* **Exercise objective**:
What you give back must match the data character for character.

* **Data segment**:
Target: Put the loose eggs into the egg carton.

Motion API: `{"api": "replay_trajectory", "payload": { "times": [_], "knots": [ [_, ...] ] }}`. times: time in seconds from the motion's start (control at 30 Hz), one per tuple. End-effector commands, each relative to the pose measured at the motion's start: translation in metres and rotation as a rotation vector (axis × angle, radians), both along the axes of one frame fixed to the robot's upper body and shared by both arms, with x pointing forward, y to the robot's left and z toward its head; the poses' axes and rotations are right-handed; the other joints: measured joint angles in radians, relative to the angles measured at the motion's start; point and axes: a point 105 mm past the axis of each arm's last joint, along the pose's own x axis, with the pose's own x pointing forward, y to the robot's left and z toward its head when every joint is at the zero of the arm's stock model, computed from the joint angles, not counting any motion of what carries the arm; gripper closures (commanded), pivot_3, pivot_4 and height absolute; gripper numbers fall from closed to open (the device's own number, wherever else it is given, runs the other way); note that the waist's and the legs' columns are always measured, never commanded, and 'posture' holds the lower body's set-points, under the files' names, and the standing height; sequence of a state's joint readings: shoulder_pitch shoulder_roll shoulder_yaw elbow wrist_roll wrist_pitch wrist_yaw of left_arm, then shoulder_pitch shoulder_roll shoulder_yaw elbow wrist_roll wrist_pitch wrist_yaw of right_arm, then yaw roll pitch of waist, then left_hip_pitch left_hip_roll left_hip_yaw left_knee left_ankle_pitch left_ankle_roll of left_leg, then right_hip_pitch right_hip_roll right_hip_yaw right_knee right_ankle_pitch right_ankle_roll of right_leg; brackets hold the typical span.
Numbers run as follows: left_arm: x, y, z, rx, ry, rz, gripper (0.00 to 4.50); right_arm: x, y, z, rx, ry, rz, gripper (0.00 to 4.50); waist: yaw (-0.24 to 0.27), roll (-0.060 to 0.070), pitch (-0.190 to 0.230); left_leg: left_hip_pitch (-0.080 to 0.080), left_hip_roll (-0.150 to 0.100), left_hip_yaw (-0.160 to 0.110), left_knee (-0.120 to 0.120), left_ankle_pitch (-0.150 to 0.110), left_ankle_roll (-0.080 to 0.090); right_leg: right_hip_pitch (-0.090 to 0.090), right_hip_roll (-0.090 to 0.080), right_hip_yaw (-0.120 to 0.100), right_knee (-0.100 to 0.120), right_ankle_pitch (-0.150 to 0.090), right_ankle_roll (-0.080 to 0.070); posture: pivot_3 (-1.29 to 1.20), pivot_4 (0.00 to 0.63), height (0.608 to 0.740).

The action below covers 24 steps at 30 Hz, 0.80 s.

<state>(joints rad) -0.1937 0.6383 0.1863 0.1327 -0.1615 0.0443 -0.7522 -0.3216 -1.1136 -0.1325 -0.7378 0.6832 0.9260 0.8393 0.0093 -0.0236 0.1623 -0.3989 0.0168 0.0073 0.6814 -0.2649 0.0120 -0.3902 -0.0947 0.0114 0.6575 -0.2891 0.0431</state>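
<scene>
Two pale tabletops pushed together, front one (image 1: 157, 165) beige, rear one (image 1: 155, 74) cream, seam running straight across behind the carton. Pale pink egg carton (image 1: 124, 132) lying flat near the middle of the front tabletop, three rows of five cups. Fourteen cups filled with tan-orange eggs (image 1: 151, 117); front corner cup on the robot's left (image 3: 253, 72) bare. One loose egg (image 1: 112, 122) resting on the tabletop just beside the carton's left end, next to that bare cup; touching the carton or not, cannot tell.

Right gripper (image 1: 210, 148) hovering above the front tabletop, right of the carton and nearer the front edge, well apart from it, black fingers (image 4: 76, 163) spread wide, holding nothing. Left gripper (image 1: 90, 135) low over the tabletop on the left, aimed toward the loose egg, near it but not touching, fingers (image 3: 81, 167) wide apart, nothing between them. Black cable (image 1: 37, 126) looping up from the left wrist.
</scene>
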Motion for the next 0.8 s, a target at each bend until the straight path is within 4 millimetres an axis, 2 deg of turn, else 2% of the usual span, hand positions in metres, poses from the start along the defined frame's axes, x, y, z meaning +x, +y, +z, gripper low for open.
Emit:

* **Exercise output**:
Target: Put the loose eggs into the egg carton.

Motion API: `{"api": "replay_trajectory", "payload": { "times": [_], "knots": [ [_, ...] ] }}`. times: time in seconds from the motion's start (control at 30 Hz), one per tuple. End-effector commands, each relative to the pose measured at the motion's start: translation in metres and rotation as a rotation vector (axis × angle, radians), both along the axes of one frame fixed to the robot's upper body and shared by both arms, with x pointing forward, y to the robot's left and z toward its head; the poses' axes and rotations are right-handed; the other joints: measured joint angles in radians, relative to the angles measured at the motion's start; point and axes: a point 105 mm past the axis of each arm's last joint, along the pose's own x axis, with the pose's own x pointing forward, y to the robot's left and z toward its head when every joint is at the zero of the arm's stock model, computed from the joint angles, not counting any motion of what carries the arm; gripper closures (commanded), pivot_3, pivot_4 and height absolute; gripper numbers fall from closed to open (the device's own number, wherever else it is given, runs the other way); note that the waist's and the legs' columns are always measured, never commanded, and 'posture' holds the lower body's set-points, under the files' names, and the standing height; sequence of a state's joint readings: shoulder_pitch shoulder_roll shoulder_yaw elbow wrist_roll wrist_pitch wrist_yaw of left_arm, then shoulder_pitch shoulder_roll shoulder_yaw elbow wrist_roll wrist_pitch wrist_yaw of right_arm, then yaw roll pitch of waist, then left_hip_pitch left_hip_roll left_hip_yaw left_knee left_ankle_pitch left_ankle_roll of left_leg, then right_hip_pitch right_hip_roll right_hip_yaw right_knee right_ankle_pitch right_ankle_roll of right_leg; brackets hold the typical span.
Numbers run as follows: left_arm: x, y, z, rx, ry, rz, gripper (0.00 to 4.50); right_arm: x, y, z, rx, ry, rz, gripper (0.00 to 4.50); waist: yaw (-0.24 to 0.27), roll (-0.060 to 0.070), pitch (-0.190 to 0.230); left_leg: left_hip_pitch (-0.080 to 0.080), left_hip_roll (-0.150 to 0.100), left_hip_yaw (-0.160 to 0.110), left_knee (-0.120 to 0.120), left_ankle_pitch (-0.150 to 0.110), left_ankle_roll (-0.080 to 0.090); right_leg: right_hip_pitch (-0.090 to 0.090), right_hip_roll (-0.090 to 0.080), right_hip_yaw (-0.120 to 0.100), right_knee (-0.100 to 0.120), right_ankle_pitch (-0.150 to 0.090), right_ankle_roll (-0.080 to 0.070); posture: pivot_3 (-1.29 to 1.20), pivot_4 (0.00 to 0.63), height (0.608 to 0.740).

The action below covers 24 steps at 30 Hz, 0.80 s.

<state>(joints rad) -0.1937 0.6383 0.1863 0.1327 -0.1615 0.0443 -0.7522 -0.3216 -1.1136 -0.1325 -0.7378 0.6832 0.9260 0.8393 0.0093 -0.0236 0.1623 -0.3989 0.0168 0.0073 0.6814 -0.2649 0.0120 -0.3902 -0.0947 0.0114 0.6575 -0.2891 0.0431</state>
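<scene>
Two pale tabletops pushed together, front one (image 1: 157, 165) beige, rear one (image 1: 155, 74) cream, seam running straight across behind the carton. Pale pink egg carton (image 1: 124, 132) lying flat near the middle of the front tabletop, three rows of five cups. Fourteen cups filled with tan-orange eggs (image 1: 151, 117); front corner cup on the robot's left (image 3: 253, 72) bare. One loose egg (image 1: 112, 122) resting on the tabletop just beside the carton's left end, next to that bare cup; touching the carton or not, cannot tell.

Right gripper (image 1: 210, 148) hovering above the front tabletop, right of the carton and nearer the front edge, well apart from it, black fingers (image 4: 76, 163) spread wide, holding nothing. Left gripper (image 1: 90, 135) low over the tabletop on the left, aimed toward the loose egg, near it but not touching, fingers (image 3: 81, 167) wide apart, nothing between them. Black cable (image 1: 37, 126) looping up from the left wrist.
</scene>
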Motion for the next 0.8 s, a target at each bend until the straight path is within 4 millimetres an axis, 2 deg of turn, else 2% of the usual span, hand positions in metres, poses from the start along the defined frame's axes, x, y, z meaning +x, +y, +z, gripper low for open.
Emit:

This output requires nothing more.